Of the nine-member board, a minimum quorum of five showed up, which means that all five needed to vote in favor. Chris Jacobs and Ralph Hernandez--yes, that Ralph Hernandez--were in support. Half-apologies to Mr. Hernandez from yesterday's Chalkboard; he was at least willing to support reform if the rest of the board went along.
The three mouseketeers on the board voting no were: Vivian Evans, Pamela Perry-Cahill and Mary Ruth Kapsiak. Actually, Ms. Kapsiak refused to vote at all, which counts as a "no," lest she think she can dodge responsibility for this fiasco.
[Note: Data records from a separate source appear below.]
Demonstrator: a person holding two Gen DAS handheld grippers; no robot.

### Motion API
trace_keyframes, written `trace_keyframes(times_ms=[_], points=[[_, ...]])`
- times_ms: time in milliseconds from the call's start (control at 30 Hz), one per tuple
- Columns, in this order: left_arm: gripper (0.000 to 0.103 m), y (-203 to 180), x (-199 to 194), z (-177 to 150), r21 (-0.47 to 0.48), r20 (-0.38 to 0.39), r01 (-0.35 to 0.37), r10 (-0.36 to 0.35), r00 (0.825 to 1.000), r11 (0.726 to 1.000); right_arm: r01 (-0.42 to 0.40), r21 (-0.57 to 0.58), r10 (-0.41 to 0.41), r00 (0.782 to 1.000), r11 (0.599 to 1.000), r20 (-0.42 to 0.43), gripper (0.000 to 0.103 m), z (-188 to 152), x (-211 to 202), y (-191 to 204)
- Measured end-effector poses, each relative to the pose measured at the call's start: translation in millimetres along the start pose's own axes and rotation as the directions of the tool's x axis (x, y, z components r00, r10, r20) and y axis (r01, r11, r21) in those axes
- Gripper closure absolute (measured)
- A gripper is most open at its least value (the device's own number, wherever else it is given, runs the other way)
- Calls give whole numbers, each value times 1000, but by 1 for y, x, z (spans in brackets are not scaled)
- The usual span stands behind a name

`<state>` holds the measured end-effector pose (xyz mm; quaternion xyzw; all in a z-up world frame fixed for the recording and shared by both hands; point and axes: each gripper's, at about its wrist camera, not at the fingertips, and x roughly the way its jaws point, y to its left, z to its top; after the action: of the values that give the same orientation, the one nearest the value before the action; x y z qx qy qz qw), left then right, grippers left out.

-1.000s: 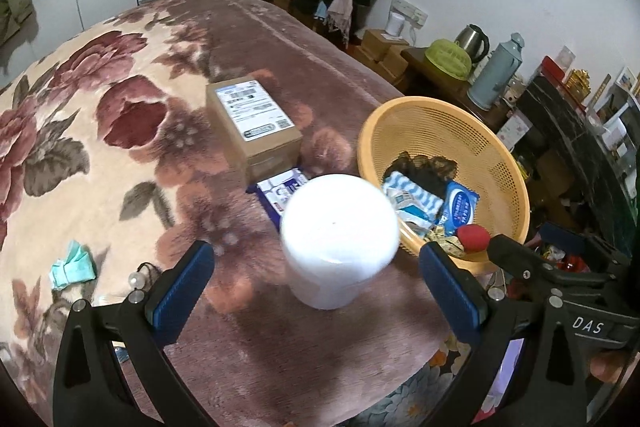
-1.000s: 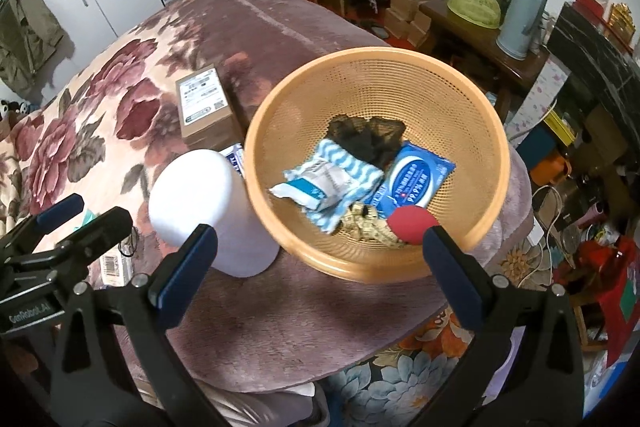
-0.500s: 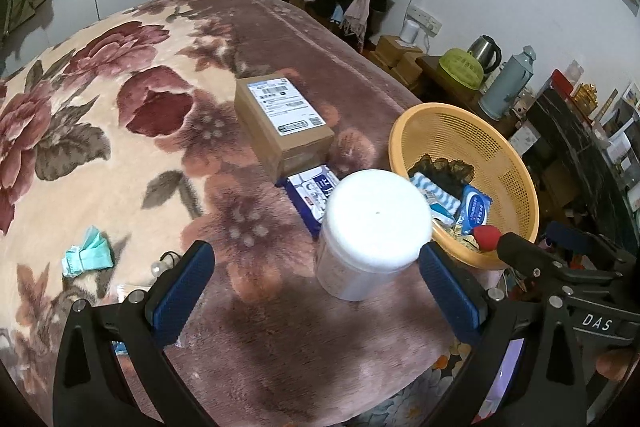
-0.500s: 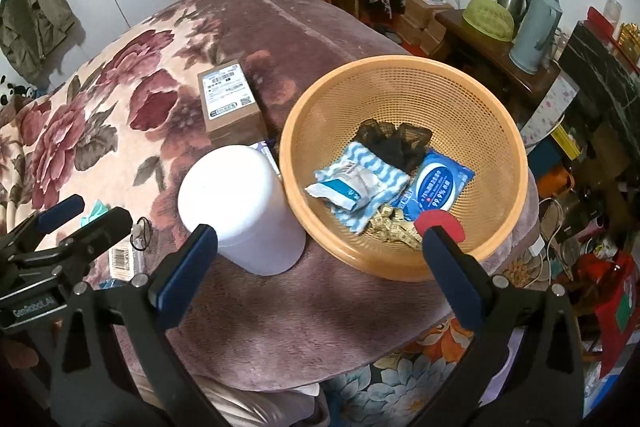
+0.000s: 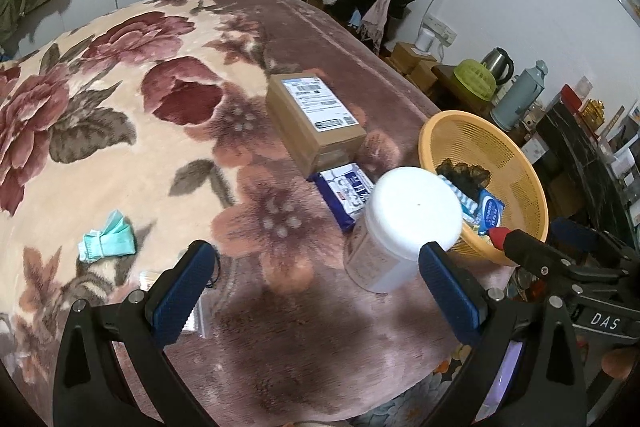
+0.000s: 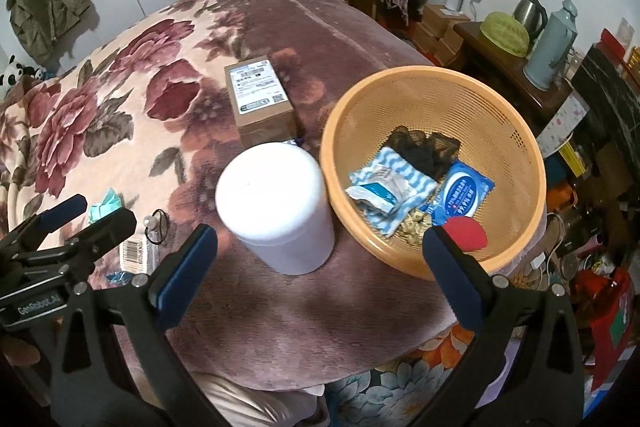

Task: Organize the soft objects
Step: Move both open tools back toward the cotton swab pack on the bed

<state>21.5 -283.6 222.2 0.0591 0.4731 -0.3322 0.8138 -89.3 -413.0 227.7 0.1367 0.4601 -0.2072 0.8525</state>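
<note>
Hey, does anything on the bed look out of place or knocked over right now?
Nothing is spilled or tipped. The white jar stands upright beside the orange basket. A green cloth lies crumpled on the blanket, outside the basket.

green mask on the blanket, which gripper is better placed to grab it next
Probably left. The green mask lies just ahead and left of the open left gripper. The open right gripper faces the white jar and basket, with the mask far to its left.
</note>
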Motion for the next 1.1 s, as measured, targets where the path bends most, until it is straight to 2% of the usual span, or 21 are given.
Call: trace_keyframes(times_ms=[833,1100], points=[[1,106,-14,-30,-153,-15,-74,73,997,985,-41,-140,37,999,989,-29,0,-6,10,85],[1,128,-15,-37,-175,-19,-93,91,996,980,-57,-180,51,998,982,-42,0,-8,16,113]])
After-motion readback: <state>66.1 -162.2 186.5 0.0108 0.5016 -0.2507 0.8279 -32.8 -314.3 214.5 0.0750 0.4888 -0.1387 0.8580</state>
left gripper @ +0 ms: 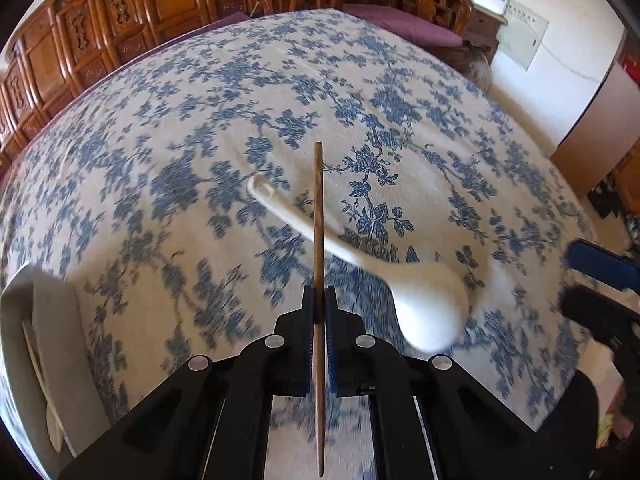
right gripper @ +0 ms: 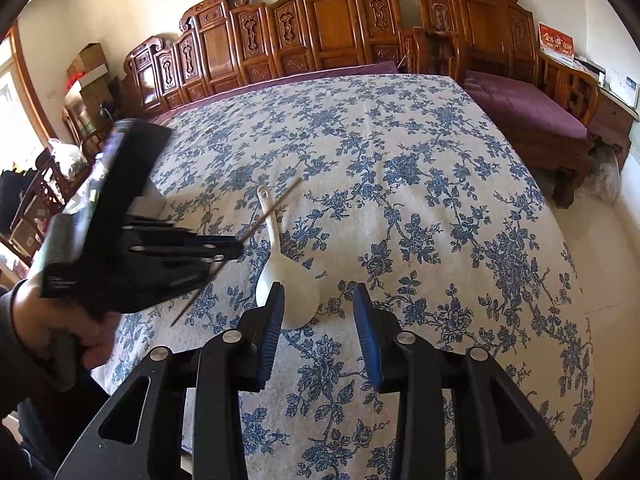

Ms. Perry-Hyphen-Cahill acknowledged abject ignorance of what she was being asked to vote on: "We're signing something before we even know what it is," she said. This pillar of public service should try reading her board material, beginning with the Regents reform plans, which have been posted on-line for several weeks now (e.g., here).
And what of the four board members that did not show up for such a critical meeting? Barring health or family emergency, they should have had their fannies at City Hall to do the right thing by Buffalo's students and teachers, who stand now to lose out on any new federal money for the state.
Dr. Williams Stands Tall - and Loses
As for Superintendent James Williams, he had a bad night, as he could not persuade the board to support the Regents application. "Board, you're are making a big mistake -- a big mistake." Rarely if ever would a chief executive so publicly chastise a board this way, which is his boss. He may as well dust off his resume, not because he would be fired, but out of disgust trying to work for this bunch pretending to govern a major school district.
Is it any wonder the Regents refused to abide the board's request for a charter school moratorium?
One has to wonder how many of these board members opposing the Obama administration's Race to the Top reforms are on the BTF's payroll, figuratively speaking. If they aren't in reality, they should be, since they otherwise sold out the Buffalo school district for dirt cheap.
Buffalo's Loss is Everyone Else's Gain
The upshot of this outcome is not all bad from a parochial standpoint. With all its Title One students, Buffalo will now get nothing from any Race to the Top award to New York, which means the a larger share of the grant will be spread out to all the other school districts and charter schools that signed on in support.
Thanks, Buffalo. Your school board's majority managed to become a bigger laughingstock than before.